Aim of the exercise
Find all the lines in the entries below that hold the word "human" and copy them.

[Excerpted data]

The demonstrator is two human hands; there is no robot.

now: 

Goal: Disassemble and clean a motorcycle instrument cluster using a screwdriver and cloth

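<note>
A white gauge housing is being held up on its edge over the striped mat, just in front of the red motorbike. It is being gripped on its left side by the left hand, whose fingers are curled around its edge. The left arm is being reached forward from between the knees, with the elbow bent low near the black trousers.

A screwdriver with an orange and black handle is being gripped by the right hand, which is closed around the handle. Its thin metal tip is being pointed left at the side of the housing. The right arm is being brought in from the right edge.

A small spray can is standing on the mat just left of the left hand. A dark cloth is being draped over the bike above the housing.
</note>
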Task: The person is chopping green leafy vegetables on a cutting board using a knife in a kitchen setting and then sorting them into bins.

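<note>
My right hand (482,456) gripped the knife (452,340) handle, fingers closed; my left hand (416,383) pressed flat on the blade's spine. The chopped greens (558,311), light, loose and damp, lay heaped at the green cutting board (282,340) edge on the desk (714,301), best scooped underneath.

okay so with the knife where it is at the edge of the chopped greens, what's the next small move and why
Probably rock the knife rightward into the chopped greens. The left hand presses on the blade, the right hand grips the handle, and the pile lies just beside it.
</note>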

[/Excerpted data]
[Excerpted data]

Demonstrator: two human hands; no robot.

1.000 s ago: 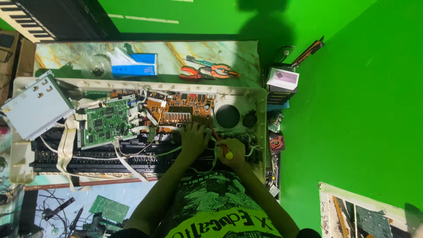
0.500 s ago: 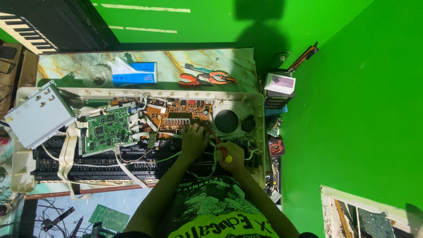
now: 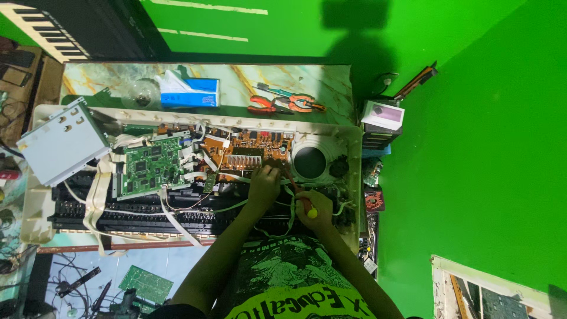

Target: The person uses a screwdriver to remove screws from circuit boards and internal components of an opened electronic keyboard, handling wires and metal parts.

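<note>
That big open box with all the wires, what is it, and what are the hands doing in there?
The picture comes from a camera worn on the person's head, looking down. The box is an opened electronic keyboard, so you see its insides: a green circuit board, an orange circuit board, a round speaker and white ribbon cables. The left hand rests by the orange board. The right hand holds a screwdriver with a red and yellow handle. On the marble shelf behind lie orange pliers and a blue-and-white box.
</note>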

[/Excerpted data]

Solution
The demonstrator is two human hands; there is no robot.
Demonstrator: two human hands; no robot.

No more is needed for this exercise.